Hoy es viernes de pascua, según tradiciones antiguas, no se cuanto de viejas pero eran de antes que yo nacieran y mi abuela era pequeña, así que deben de constar ver varios años de antigüedad. Un día como hoy, no se podía hacer ruido en las casas, los portazos y demás golpes o sonidos altos estaban prohibidos, en la tele ponían películas derivadas con la muerte de Critos y, según contaba mi madre, en la radio sólo se podía escuchar rezar el rosario.Por supuesto todo ha cambiado, pero las tradiciones continúas y si hay algo que me joda de ellas es el tener que comer pescado por cojones. Si señores, señoras, señoritas y señoritos, una tradición que se remonta a tiempos de hambruna, donde el dinero que se ahorraba en consumir proteínas procedentes de animales de tierra, tenía que echarse al cepillo de la iglesia. Si eras rico todo estaba resuelto, a cambio de una buena ofrenda, podías librarte del pecado mortal de comer carne un viernes santo (es que todo se mueve de la misma forma.)
Según se cuenta, que no se si se hizo o hace, el dinero íntegro de la hucha eclesiástica, iba a parar a los más necesitados (no diré para qué bolsillo porque todos los sabemos, lo de que suene feo me importa tres leches.) En cambio, el pueblo, que no tenía dinero ni para comer como es debido, echaba fervientemente ese dinero para los que los necesitaban más que ellos, por supuesto algunos tenían que conformarse con algo más que las raspas del pescado, que tampoco era mucho, pero tenían a dios conforme.
Tradición nacida, no desde la propia biblia, sino
desde el mandamiento de la misma corte eclesial, se ha mantenido hasta hoy, un viernes santo. Ahora el pescado está más caro que la carne, casualidad, no, especulación pura y dura, ya que miles de empresarios se aprovechan de ellos para subir el precio y así aprovecharse de los “fieles” (otro tema con el que hay que joderse.)- Buenos días abuela – le digo por el teléfono.
- Hola, ¿qué vas a comer hoy? – me pregunta como todos los días.
- No, se - respondo sin saber ni que día era. – Algo de carne que tengo en el congelador.
- Eso no puede ser, hoy es vigilia, hay que comer pescado – me dice muy alterada.

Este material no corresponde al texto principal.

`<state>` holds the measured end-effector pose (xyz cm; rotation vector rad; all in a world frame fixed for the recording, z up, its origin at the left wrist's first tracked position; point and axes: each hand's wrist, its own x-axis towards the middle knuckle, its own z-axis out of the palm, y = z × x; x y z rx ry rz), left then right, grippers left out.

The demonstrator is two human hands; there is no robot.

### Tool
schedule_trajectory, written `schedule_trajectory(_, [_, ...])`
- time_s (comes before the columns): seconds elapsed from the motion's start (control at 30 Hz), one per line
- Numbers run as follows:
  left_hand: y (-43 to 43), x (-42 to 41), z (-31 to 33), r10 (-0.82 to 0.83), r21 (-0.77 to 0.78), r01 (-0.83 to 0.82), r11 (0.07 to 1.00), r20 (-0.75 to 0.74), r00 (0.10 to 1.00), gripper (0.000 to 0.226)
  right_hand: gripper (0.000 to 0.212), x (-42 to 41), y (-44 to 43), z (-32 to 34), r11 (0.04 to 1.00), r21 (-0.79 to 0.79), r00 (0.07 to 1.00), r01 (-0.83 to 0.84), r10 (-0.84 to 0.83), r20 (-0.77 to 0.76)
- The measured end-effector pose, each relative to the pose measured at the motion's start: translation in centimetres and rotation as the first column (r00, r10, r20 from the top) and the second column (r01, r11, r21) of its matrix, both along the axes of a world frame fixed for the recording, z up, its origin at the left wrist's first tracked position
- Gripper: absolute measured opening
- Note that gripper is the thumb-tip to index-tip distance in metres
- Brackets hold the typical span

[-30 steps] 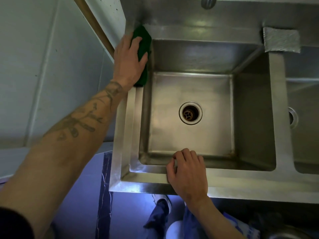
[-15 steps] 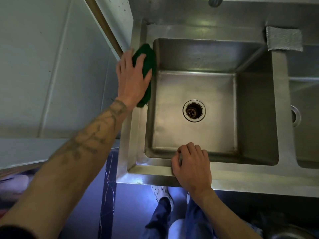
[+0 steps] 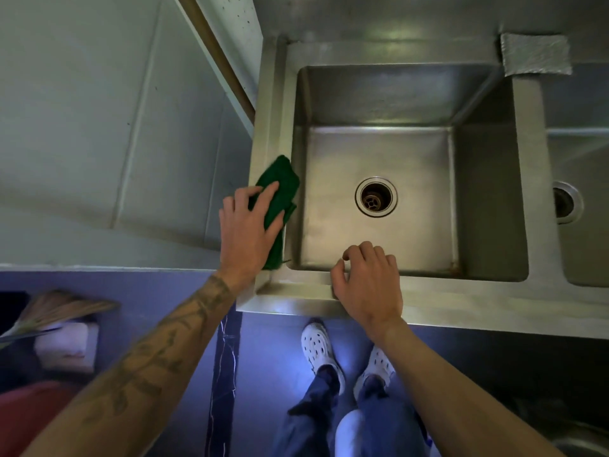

- ¿Tú vas a echar el dinero que te ahorras en carne al cepillo de la iglesia? – le pregunto.
- No – me responde tras unos segundos. – Pero es que es vigilia y hay que comer pescado en viernes.
Como podéis comprobar sino echas el dinero para los pobres o has pagado la multa, impuesta por el supremo (que no es dios), esto carece de sentido alguno. ¿Para qué lo voy a hacer? Ridículo verdad, al igual que en encabezonamiento de mi abuela, la justificación no es clara, la forma en que me lo impone por el teléfono menos aún, también me niego a enriquecer al que ya tiene. Y, a
parte de mis convicciones religiosas (que son nulas completamente), antes podía verlo racional, adaptado a los tiempos y era una forma de “ayudar al prójimo”, pero si todo ha perdido su significado inicial y nadie sigue la parte más importante de lo verdaderamente significaba, se ha quedado en algo obsoleto y carente de significado alguno.Aunque el que lo quiera hacer que lo haga, yo de momento no, es más. Siempre me fastidió que los viernes de asado se sustituyeran en mi casa por un pescado congelado, que al ser fiesta estos días no hay quien encuentra nada fresco. ¿Para qué lo hacía mi madre? ¿Para tener contenta a mi abuela? Por eso, ahora que estoy en mi casa, mi propio templo y santuario, hago lo que siempre pensé, me comeré una parrillada, que me ha salido más barata, un buen vino y veré alguna que otra película de gritos y terror junto a mi amado. Si, será buena idea. Las sardinas las dejaré para el lunes o el martes, que estarán frescas y recién llegadas del mar (es lo que tiene vivir en una ciudad costera.)
Mientras, los chiringuitos y urbes se llenan de gente intentando comer pescado a precios desorbitados, malo, ya que se aprovecha para timar a cualquiera y en lugares donde no cabe un solo alfiler. Disfrutar la pascua, yo celebraré la mía santificándolas con vino y algo de buena pitanza.